▶ [What to produce]:
Starting at the line that has "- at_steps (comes" and stopping after the line that has "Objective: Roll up", reproduce the listing below exactly; omit everything else.

▶ [Data for this exercise]:
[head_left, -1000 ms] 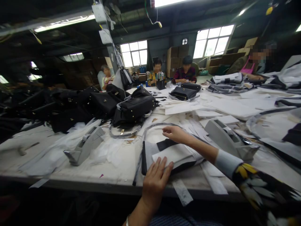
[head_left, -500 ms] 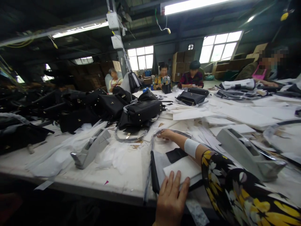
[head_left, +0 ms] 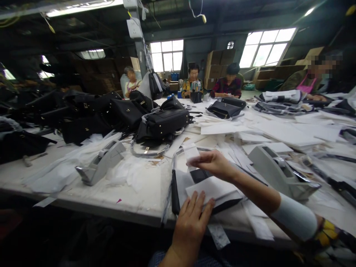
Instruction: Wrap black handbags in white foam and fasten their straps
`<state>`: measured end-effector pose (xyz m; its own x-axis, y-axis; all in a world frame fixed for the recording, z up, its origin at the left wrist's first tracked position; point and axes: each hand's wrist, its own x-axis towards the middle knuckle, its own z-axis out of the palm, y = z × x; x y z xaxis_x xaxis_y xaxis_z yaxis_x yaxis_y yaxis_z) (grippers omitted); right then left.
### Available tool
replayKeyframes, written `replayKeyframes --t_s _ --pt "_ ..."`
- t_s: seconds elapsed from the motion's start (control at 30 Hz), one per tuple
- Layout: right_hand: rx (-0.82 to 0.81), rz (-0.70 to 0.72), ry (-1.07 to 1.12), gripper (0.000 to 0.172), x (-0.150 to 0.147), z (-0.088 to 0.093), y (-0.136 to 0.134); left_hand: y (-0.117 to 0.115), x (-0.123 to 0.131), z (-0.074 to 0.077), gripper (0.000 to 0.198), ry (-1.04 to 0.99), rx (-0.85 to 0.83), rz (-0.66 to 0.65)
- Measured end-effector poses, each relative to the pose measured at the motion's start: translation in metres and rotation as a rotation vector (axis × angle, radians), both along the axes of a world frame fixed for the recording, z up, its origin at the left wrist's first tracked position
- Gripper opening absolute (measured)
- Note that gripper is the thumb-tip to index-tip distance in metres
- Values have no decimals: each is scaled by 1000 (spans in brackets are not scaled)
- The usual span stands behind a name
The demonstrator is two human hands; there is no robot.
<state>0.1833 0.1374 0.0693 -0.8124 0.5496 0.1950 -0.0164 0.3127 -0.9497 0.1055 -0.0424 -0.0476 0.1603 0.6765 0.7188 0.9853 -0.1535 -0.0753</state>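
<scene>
A black bag (head_left: 174, 193) lies near the table's front edge, with a white sheet (head_left: 219, 187) over it. My left hand (head_left: 191, 218) rests flat on the sheet's near part, fingers spread. Above the bag's far side, my right hand (head_left: 213, 163) pinches a small white piece (head_left: 191, 152) between thumb and fingers. A plastic-wrapped strap curves around the bag's left side and behind it. Below my left hand's right side, a pale strip (head_left: 219, 236) hangs over the table edge.
Grey tape dispensers stand left (head_left: 101, 163) and right (head_left: 280, 172). Black bags (head_left: 164, 124) are piled behind and to the left. White sheets (head_left: 289, 129) cover the right side. Several people sit across the table, and a hammer (head_left: 27, 159) lies at the far left.
My right hand has drawn back and up from the strap's far end and now holds a small white piece. My left hand remains on the sheet. The view has shifted slightly.
</scene>
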Motion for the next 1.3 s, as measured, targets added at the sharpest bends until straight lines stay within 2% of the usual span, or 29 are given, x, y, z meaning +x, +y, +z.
replayKeyframes --t_s 0.07,0.17,0.23,0.4,0.5,0.57,0.63,0.73,0.77,0.83,0.9,0.97,1.03,1.1,1.2,1.3 --pt "159 47 -56 18 24 -3 -23 -1 -1 2 40 -16 -6 -22" --pt "400 182 -34 25 55 -14 -50 -2 -2 4 33 -105 -7 -61" --pt "506 210 -1 30 72 -26 -61 -2 -3 5 31 -152 -9 -83" --pt "623 73 123 27 94 -65 -73 -5 -5 5 26 -207 -34 -86" --pt "747 28 169 27 96 -81 -77 -6 -6 4 28 -275 -20 -74" --pt "837 62 182 27 96 -82 -82 -6 -6 4 28 -289 1 -62" --pt "872 171 162 27 96 -74 -88 -7 -7 3 32 -267 -1 -67" --pt "757 375 130 31 98 -50 -89 -7 -7 1 38 -227 -40 -114" --pt "696 375 129 34 97 -41 -86 -6 -7 0 38 -222 -46 -127" --pt "633 241 110 35 90 -29 -71 -6 -7 -3 39 -217 -35 -146" --pt "687 49 2 33 74 -27 -49 -6 -8 -5 39 -206 -23 -148" --pt "793 -27 -214 39 53 -33 -26 -6 -8 -6 39 -187 -33 -138" --pt "862 35 -425 45 30 -44 -7 -6 -8 -7 39 -167 -41 -128" --pt "892 139 -539 45 12 -53 4 -6 -8 -7 39 -156 -31 -124" --pt "858 258 -574 37 -7 -61 10 -6 -9 -8 39 -138 -18 -125" --pt "791 300 -601 35 -20 -63 15 -5 -10 -8 40 -130 -25 -127"
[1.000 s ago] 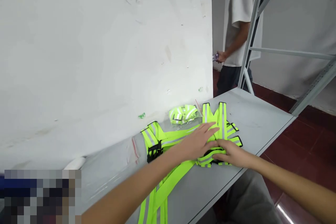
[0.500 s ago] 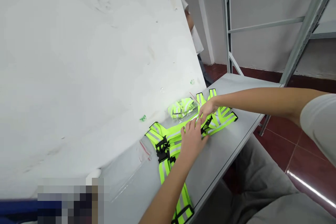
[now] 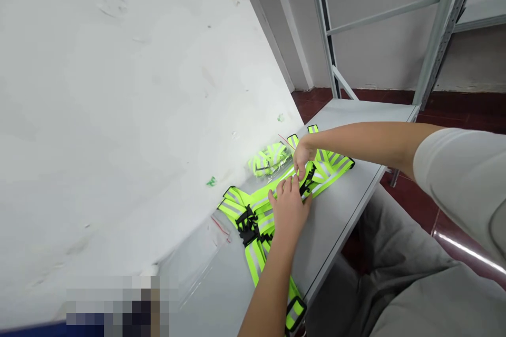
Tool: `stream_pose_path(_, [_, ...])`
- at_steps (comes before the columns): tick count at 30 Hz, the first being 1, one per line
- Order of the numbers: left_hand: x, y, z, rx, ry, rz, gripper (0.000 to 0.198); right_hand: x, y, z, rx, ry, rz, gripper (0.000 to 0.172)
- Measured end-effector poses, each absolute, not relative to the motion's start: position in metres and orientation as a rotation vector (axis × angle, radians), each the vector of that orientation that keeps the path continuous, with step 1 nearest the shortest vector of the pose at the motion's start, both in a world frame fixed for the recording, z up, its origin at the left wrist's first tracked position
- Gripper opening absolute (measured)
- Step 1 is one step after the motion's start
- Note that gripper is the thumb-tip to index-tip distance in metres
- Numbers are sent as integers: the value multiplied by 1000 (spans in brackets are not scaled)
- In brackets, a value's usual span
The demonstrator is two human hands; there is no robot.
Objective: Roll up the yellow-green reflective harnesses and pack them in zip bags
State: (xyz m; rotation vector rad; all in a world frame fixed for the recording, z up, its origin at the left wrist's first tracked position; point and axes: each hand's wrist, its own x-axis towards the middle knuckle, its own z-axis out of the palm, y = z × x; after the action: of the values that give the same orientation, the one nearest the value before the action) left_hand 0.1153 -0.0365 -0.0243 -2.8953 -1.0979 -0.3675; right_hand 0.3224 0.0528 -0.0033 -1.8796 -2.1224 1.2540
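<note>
A neon-yellow reflective vest (image 3: 261,201) of straps with silver stripes and black buckles lies spread along the grey table. Across its middle rests my left hand (image 3: 290,205), palm down, fingers stretched and slightly spread. My right hand (image 3: 303,157) reaches in from the right, wrist bent, with its fingers pointing down and closed on the vest's strapping just beyond the left fingertips. The pinched part is largely hidden. Behind the hands, against the white wall panel, sits a second folded vest (image 3: 269,160) in a clear bag.
An opened clear zip bag (image 3: 201,253) with a red seal lies on the table (image 3: 363,110) to the left. A white panel (image 3: 158,89) borders the far side. Metal shelving frames (image 3: 330,37) stand beyond the table's end. A blurred patch covers the lower left corner.
The view has shifted a little. My right hand has bent more at the wrist, fingers turned downward on the strapping. My left hand stays flat on the vest. The person behind the panel is out of sight.
</note>
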Motion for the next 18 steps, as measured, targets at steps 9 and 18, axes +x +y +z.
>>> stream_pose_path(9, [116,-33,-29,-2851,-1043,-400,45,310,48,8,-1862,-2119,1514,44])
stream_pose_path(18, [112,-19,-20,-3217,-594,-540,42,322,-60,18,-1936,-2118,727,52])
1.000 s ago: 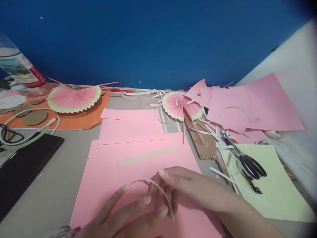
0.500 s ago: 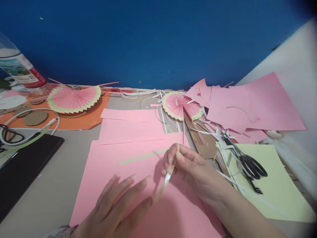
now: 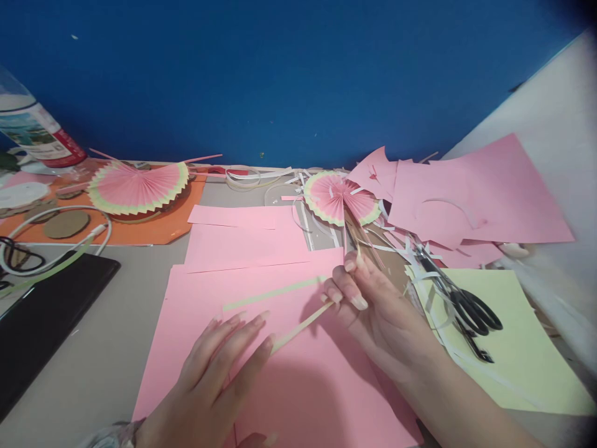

▶ [Problem solution]:
- at_steps (comes before the columns): tick count at 30 Hz, the first being 1, one per line
- Order of the numbers: left_hand: x, y, z, rx, ry, rz, gripper (0.000 to 0.198); right_hand: x, y, z, rx, ry, rz, gripper (0.000 to 0.172)
- Measured end-effector poses, each absolute, not relative to the motion's start: position in metres and orientation as a rotation vector (axis × angle, radians), each the vector of that orientation that keeps the path continuous, with step 1 nearest the shortest vector of the pose at the motion's start, both in a world frame fixed for the recording, z up, its origin at the left wrist's first tracked position
- Gripper opening absolute (measured)
- Step 1 is one step after the motion's start
- Note that gripper is the thumb-tip to index-tip distance in metres
- Numbers are sent as integers: the value multiplied by 1000 (spans in brackets are not scaled)
- In brackets, a value's usual span
The demonstrator is two human hands; there is no robot.
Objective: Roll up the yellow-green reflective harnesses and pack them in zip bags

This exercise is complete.